General characteristics
- Type: Patrol vessel
- Tonnage: 27 gross register tons
- Length: 58 ft 9 in (17.91 m)
- Beam: 11 ft (3.4 m)
- Draft: 3 ft 6 in (1.07 m) mean
- Propulsion: Steam engine
- Speed: 14 knots
- Complement: 10
- Armament: 1 × 1-pounder gun; 1 × machine gun;

= USS Vidofner =

Patrol vessel of the United States Navy

USS Vidofner (SP-402) was a United States Navy patrol vessel in commission from June to December 1917.

==Construction and acquisition==
Vidofner was built as a private steam yacht of the same name in 1906 by Murray and Tregurtha at South Boston, Massachusetts. On 19 May 1917, the U.S. Navy acquired her from her owners - S. H. Freihefer, H. M. Pfiel, and E. G. Schmidneiser - for use as a section patrol vessel during World War I. She was commissioned at the Philadelphia Navy Yard at Philadelphia, Pennsylvania, as USS Vidofner (SP-402) on 7 June 1917.

==Operations from Philadelphia==
Vidofner underwent an overhaul and made a short trial run down the Delaware River to test her engines, then was assigned to local patrol duties at the Philadelphia Navy Yard and commenced her initial patrol on 31 July 1917. During her first night on patrol, she arrested two men in a rowboat and eight men in a cutter as they tried to enter the reserve basin area, which was a forbidden zone. When the ten men were returned to their respective ships, they were identified and released.

On 2 August 1917, Vidofner picked up a man in a skiff "who was acting suspiciously." When the man was identified by the navy yard's quartermaster, he, too, was released.

At 11:15 hours on 5 August 1917, an aide from the office of the Commandant, 4th Naval District, arrived at Vidofners dock and requested that she make ready to get underway at once. Accordingly, an inspection party boarded Vidofner and she headed downstream toward the troop transport USS Henderson (Transport No. 1), which had run aground earlier that day. Early on 6 August, after the inspection party had been transferred to the stranded troopship, Vidofner headed back to the navy yard and relieved the patrol boat on patrol at 08:00 hours.
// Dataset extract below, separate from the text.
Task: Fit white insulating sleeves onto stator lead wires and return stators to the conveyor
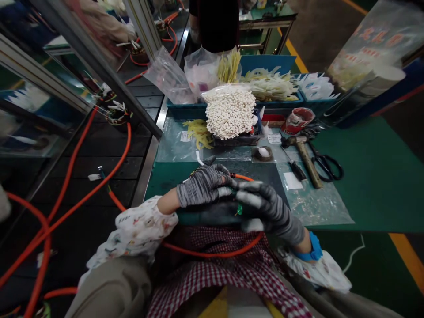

Two hours later, Vidofner stopped the tug Sam Weller near a restricted area and ordered her out. When the tug failed to comply quickly enough, Vidofner fired two shots in the air, which was sufficient prodding to hurry Sam Weller on her way.

Vidofner remained on patrol duty at the Philadelphia Navy Yard until she was assigned to northern submarine net patrol at the mouth of the Delaware Bay on 31 August 1917.

==Operations in the Delaware Bay==

Vidofners first month on patrol in the lower Delaware Bay was uneventful.

On 8 October 1917, a heavy storm swept across Delaware Bay, threatening to scatter the flotilla on patrol duty there. Vidofner dragged anchor at 07:30 hours and fouled the patrol boat before getting underway and clearing Sea Gull. After taking "a bad pounding" in the rough seas, Vidofner dropped both anchors and moored off Brown Shoal Buoy in the hope of riding out the storm. The storm did not let up. Sea Gull, unable to get underway, drifted off into the pre-dawn darkness on 9 October 1917, dragging her anchors and sending out SOS signals. Ordered to make for the breakwater at Lewes, Delaware, where some measure of shelter was afforded, Vidofner got underway and made haven there on 9 October 1917. Sea Gull also arrived there by 08:15 hours on 9 October under tow.

Vidofner shifted her base of operations to Cape May, New Jersey, on 13 October 1917. From there, she performed submarine net patrol duties in the Delaware Capes area until she was decommissioned at Essington, Pennsylvania, near Philadelphia, on 7 December 1917 and returned to her owners.